Problem statement —
Everything below from the line with "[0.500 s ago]" through the line with "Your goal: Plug" should be copied exactly, and nothing else; leave out the pictures.

Input data —
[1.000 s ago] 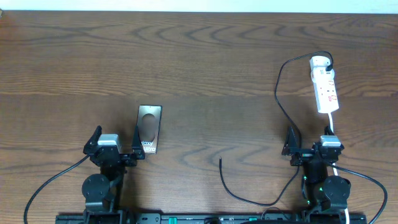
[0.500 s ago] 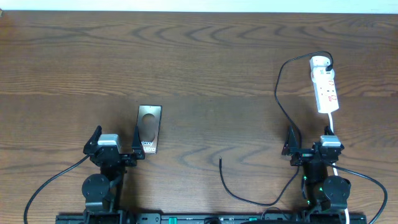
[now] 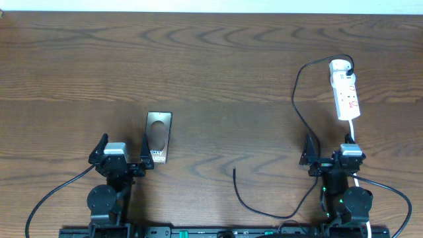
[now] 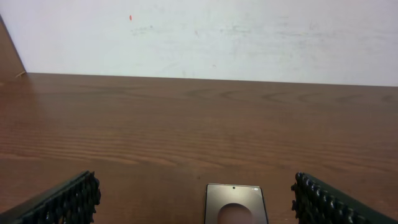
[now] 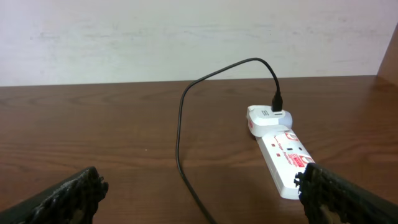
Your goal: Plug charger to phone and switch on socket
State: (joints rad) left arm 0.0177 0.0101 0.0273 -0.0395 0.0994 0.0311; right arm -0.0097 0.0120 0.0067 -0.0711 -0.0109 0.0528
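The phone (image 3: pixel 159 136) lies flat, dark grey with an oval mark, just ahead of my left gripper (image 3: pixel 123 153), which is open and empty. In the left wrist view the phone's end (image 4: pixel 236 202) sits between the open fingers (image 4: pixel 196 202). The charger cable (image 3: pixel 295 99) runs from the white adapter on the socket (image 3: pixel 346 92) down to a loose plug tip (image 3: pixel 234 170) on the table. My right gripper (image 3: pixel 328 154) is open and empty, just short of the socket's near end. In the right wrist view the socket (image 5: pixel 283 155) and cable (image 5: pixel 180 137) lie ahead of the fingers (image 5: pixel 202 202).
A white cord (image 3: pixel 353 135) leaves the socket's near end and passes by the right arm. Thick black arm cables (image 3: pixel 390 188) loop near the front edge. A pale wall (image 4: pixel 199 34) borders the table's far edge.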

Task response —
[0.500 s ago] 
[now] 
[now] 
[now] 
Your goal: Plug charger to phone and switch on socket

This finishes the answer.